Sunday, June 28, 2009

Marketing in the Feed

The new dream of the marketing professional is to reach their customers within feed. The feed is that stream of status updates, shared photos and videos that people see when they log into Facebook, Twitter, Friendfeed or any of the other 50 social networks. That feed is special because people place a higher value or trust in information that comes from their friends. There are several easy tactics that marketing professionals can use to allow fans and supporters to share their cause with their friends.

At a basic level, that feed is generated when a person reads a New York Times article that interests them and they think that others will like it too. They then share that information into a social network using links on the page that quickly email or post that information on another Web site. For example, I love to read the NY Times Most Emailed stories because they are often the best of the paper. Something of unique value is created when you track what people are willing to send to their friends.

Younger generations seem to be getting much or all of their current events through the feed. They learn of Michael Jackson's death or the launch of a new phone through information shared from their friends or a list of people they follow. They may never open the New York Times paper (or go to the Web site), but may read several stories a day when people they follow give their take on the story.

How can marketeers engage with their publics and customers in the feed?

1. Make all content shareable.

Each page, video, photo, press release, whitepaper or piece of content should have a universal sharing menu that allows people to push that information with their friends. There are several free tools that do all the hard work for you. I don't have any reliable stats, but people see roughly 10 percent more page views by simply adding a sharing menu to plain content. Stuff that is hot (like videos) will see much sharper increases in views as fans pass it along.

2. Generate lots of media so your customers can share it.

If you interview a customer, think about how you can turn that single interview into multiple pieces of content. Instead of just interviewing them and taking notes, record it on video, audio and take photos. You can quickly turn that traditional printed customer case study into a one minute video testimonial, audio podcast and photo slide show. This aproach has a multiplying effect on your marketing efforts and will generate a high volume of earned placements from your customers.
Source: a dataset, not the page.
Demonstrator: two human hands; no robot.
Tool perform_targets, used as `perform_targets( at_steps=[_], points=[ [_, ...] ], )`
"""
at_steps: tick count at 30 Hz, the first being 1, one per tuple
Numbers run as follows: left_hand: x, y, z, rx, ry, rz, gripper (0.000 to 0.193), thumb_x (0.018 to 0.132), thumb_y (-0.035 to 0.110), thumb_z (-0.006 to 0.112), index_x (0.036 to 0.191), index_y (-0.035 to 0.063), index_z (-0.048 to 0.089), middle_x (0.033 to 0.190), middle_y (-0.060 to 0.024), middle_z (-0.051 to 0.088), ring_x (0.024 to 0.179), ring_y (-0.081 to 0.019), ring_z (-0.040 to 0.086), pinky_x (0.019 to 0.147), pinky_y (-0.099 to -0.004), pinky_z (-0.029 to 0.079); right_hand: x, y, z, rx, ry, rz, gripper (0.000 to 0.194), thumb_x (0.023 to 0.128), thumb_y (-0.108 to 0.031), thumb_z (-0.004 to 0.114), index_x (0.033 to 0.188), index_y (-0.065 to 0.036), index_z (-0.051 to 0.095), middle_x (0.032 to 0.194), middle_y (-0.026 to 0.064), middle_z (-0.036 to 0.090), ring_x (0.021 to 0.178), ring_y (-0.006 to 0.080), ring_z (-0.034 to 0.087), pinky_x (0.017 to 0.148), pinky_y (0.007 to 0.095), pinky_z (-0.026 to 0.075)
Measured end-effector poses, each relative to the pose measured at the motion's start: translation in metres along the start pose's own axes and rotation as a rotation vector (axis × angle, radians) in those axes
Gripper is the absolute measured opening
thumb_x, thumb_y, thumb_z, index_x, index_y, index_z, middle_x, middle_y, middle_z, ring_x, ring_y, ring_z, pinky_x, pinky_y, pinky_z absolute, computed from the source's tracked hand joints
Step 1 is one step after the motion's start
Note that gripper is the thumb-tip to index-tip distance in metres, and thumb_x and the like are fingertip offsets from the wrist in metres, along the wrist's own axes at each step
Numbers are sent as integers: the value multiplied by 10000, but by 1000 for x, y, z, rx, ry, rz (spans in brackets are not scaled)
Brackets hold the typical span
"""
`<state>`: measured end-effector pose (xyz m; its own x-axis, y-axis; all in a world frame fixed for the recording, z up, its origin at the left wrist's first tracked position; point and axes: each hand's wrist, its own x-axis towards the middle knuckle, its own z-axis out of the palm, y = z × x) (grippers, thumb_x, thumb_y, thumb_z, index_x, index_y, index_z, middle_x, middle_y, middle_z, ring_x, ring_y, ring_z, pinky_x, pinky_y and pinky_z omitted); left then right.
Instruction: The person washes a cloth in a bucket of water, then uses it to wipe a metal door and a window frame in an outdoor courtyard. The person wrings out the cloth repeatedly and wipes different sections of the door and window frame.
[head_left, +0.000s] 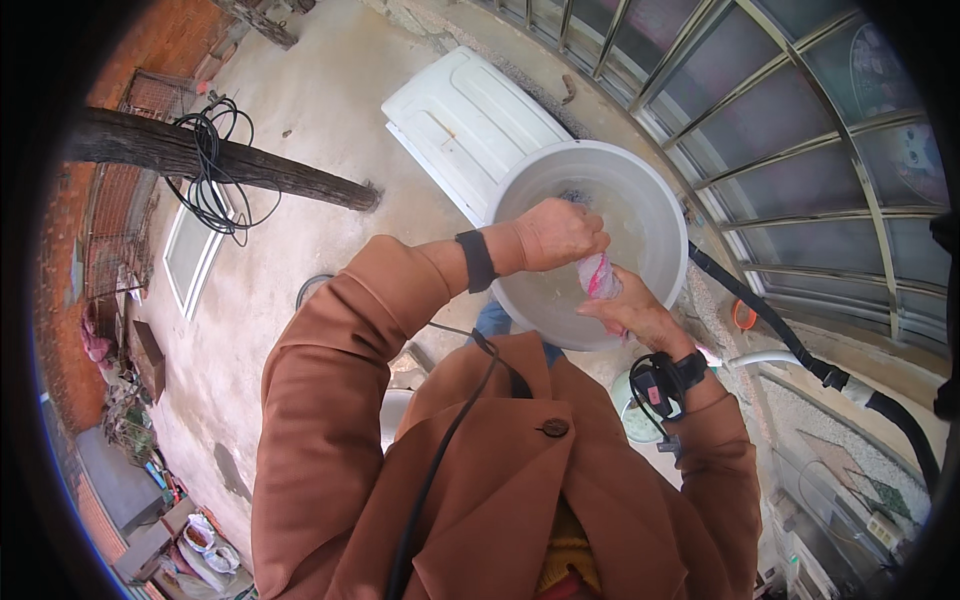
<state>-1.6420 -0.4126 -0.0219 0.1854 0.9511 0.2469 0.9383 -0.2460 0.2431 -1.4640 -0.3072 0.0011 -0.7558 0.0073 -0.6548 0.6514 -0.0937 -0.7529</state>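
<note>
A twisted wet cloth (598, 277), pale with pink streaks, is stretched between my two hands above a large grey plastic basin (517, 180). My left hand (562, 234) is closed round its upper end. Lower and to the right, my right hand (634, 304) grips the other end, near the basin's rim. Cloudy water (626, 225) lies in the basin, and a dark patterned cloth (576, 196) shows in it just beyond my left hand.
A white plastic lid or panel (472, 120) adjoins the basin. A black-wrapped pipe (772, 300) runs at the right below a barred window (795, 172). A wooden post (300, 172) with coiled black cable (214, 161) stands left. A greenish bucket (637, 420) is near my right forearm.
</note>
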Motion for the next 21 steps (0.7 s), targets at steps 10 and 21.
perform_targets(
  at_steps=[10, 21],
  points=[
    [0, 23, 2, -198, -236, -410, 93, 677, 88, 579, 763, 67, 605, 713, -135, 625, 683, -330, 621, 593, -425, 492, 25, 22, -7, -645, 450, -357, 318, 707, -150, 641, 991, -46, 542, 815, 259, 611, 825, 421, 592, 696, 456, 472],
    [0, 37, 47, -746, -57, -654, 117, 698, 119, 592, 762, 28, 630, 707, -178, 633, 644, -283, 621, 628, -398, 479, 14, 21, -20, -884, 564, -486, 361, 695, -196, 688, 1002, -107, 522, 755, 191, 634, 732, 393, 618, 643, 471, 490]
  ],
)
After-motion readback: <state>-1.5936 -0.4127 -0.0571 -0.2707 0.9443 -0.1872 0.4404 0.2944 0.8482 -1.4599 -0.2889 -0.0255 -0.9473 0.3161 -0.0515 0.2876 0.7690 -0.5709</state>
For example, I worked for an agriculture technology company that outfitted much of its sales teams with low-cost video camcorders (most used their own home handhelds). Every time they went to a customer's farm, they shot video of the customers using the product. The videos were grainy and shaky, but prospective customers loved them. The amateur video was more credible to them and gave them the "test drive" they needed before buying. Once the amateur clips are uploaded to YouTube, everyone can easily share them and find them on their own. When the videos were embedded into the company's website, those videos received more clicks than anything else on the website and turned into real money for the sales team.

3. Monitor the feed and engage quickly. Hire a community manager.
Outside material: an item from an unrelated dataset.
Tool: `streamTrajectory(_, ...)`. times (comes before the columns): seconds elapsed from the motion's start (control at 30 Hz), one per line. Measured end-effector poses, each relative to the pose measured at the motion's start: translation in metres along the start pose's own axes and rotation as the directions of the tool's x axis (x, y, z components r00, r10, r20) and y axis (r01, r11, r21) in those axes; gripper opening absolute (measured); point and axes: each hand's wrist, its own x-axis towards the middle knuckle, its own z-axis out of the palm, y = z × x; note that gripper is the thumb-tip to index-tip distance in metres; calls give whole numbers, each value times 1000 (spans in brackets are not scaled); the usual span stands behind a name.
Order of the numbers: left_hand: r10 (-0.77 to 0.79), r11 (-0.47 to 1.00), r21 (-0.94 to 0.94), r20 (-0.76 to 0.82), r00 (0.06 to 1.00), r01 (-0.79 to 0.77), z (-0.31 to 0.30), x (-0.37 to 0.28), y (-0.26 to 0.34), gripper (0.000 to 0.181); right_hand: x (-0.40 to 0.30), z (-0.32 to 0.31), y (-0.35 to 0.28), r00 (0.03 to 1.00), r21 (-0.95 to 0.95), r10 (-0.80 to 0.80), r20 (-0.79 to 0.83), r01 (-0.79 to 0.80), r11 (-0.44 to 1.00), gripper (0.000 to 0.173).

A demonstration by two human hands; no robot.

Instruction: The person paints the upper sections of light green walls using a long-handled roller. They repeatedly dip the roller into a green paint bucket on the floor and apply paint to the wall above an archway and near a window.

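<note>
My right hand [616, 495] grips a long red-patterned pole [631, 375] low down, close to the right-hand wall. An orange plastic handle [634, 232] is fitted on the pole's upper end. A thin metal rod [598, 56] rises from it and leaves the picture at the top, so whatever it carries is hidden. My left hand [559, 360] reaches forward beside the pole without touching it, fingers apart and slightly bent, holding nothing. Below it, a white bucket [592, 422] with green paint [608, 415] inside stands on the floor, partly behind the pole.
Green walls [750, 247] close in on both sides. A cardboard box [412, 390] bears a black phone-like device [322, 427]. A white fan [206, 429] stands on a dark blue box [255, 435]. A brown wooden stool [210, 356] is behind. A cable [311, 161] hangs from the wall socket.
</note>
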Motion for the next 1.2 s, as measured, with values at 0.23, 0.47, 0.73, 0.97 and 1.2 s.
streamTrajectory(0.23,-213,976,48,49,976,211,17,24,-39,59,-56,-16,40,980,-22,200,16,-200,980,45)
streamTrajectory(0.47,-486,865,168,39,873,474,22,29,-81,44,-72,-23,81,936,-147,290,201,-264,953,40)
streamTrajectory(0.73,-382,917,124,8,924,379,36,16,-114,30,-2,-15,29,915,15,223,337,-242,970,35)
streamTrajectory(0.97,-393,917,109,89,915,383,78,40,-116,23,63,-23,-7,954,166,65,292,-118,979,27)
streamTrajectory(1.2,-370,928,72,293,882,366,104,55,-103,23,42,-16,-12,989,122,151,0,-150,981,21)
If you are inviting your customers to share content, you have to listen to them and quickly respond. As the community manager for a software company, I set a goal to successfully close nearly all online conversations within 24 hours. This drove the community engagment team to quickly find and resolve any concerns that arose. Customers and prospective customers always knew that we'd be there to help them and often directed us to conversations that needed our insight. Good community managers are a combination of customer support and public relations people. They must feel free to comment on behalf of the company instantly and know the service well enough to resolve the problem.

4. Identify people with a large following. Engage them early.
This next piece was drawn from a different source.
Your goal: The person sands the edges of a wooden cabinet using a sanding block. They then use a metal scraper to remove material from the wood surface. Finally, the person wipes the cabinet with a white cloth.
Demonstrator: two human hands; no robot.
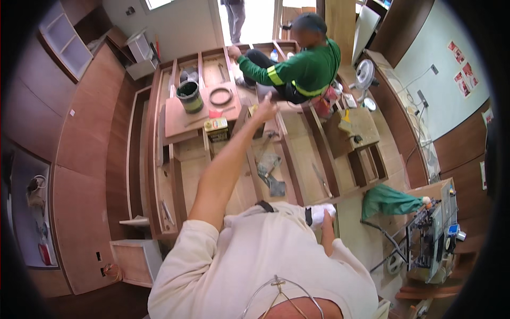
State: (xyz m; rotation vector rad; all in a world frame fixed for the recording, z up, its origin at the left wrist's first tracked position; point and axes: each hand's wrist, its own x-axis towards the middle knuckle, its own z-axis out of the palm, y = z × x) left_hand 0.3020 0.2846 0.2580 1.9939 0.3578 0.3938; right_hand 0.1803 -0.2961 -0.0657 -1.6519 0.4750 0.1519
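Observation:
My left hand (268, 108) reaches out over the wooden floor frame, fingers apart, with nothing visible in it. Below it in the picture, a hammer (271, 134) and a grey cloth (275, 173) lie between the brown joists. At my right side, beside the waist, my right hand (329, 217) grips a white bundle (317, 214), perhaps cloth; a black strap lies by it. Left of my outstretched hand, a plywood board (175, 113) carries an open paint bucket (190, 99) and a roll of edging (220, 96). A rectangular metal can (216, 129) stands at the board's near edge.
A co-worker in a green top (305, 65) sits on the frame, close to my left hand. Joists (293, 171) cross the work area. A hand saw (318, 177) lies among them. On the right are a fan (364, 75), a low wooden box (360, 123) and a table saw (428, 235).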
Community managers quickly learn who has a large voice or strong following. Since the era of the pitchman, people have sought out those with influence. In feed marketing era, the influence map has shifted dramatically. A single person can have 900,000 followers on Twitter. That influence radius dwarfs the daily readership of all but the largest print journalists.

I recently worked on a campaign with a startup company where a news article about their newly launched service was ReTweeted by a handful of people who had a very large Twitter and Friendfeed following. Within 30 minutes, that story was pushed out to over 600,000 followers. The client saw a sharp spike in Web site traffic from the Tweets that far exceeded the referral traffic it received from the many traditional media stories. In addition to customers, that Tweet appeared in the feed of much of their target stakeholders providing them with critical third-party validation during their launch.

Marketing in the feed is governed by the same brand building strategies. The rules of earning someone's trust and engaging with stakeholders remain constant. The realtime pace and transparency inherent in the feed do require some changes in tactics to help your customers share your good news and respond to their enthusiasm.

Friendly disclosure: I work at a PR agency that represents several social media companies. One of those companies makes tools that allow you to share content online.